» **What is being asked**: Copy out every line of the data where the word "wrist" is found.

Records drawn from a dataset:
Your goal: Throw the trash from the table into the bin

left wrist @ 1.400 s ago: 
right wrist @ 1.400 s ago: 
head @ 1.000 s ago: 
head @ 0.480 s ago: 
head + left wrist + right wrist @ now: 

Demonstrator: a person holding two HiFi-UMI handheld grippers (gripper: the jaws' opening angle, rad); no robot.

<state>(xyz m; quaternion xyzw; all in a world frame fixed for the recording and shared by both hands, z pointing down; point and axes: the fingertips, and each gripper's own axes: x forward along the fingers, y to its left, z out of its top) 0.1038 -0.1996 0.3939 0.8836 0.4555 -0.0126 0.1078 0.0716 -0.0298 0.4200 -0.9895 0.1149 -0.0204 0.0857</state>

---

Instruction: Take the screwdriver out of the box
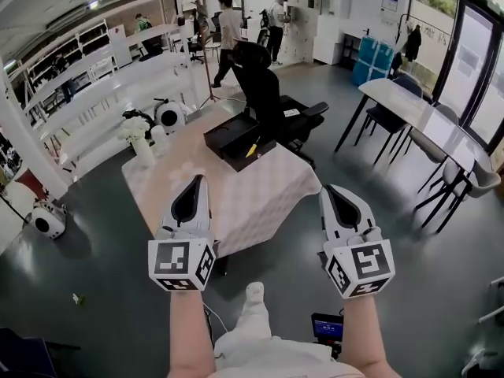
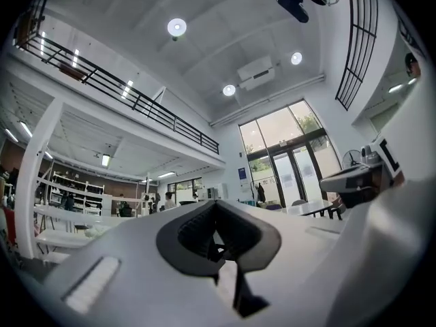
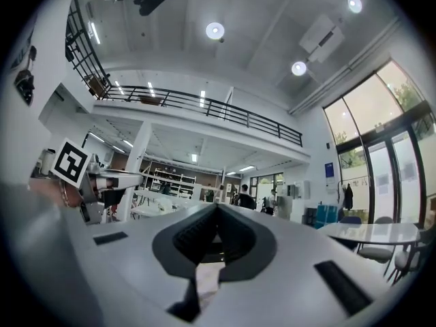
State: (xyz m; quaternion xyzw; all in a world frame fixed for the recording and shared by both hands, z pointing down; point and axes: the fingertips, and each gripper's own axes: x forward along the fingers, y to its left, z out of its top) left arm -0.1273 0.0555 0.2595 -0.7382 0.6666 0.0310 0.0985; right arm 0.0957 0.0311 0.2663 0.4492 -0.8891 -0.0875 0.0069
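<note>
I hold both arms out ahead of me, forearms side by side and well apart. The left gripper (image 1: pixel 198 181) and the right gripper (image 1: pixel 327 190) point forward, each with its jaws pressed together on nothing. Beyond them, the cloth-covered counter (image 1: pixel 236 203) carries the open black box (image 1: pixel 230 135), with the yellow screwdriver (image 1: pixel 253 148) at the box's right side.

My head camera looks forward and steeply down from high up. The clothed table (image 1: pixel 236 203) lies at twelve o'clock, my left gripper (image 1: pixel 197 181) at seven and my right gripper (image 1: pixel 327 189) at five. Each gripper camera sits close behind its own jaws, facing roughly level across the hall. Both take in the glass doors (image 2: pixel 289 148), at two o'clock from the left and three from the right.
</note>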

» **Solution to this task**:
left wrist @ 1.400 s ago: 
right wrist @ 1.400 s ago: 
head + left wrist + right wrist @ now: 

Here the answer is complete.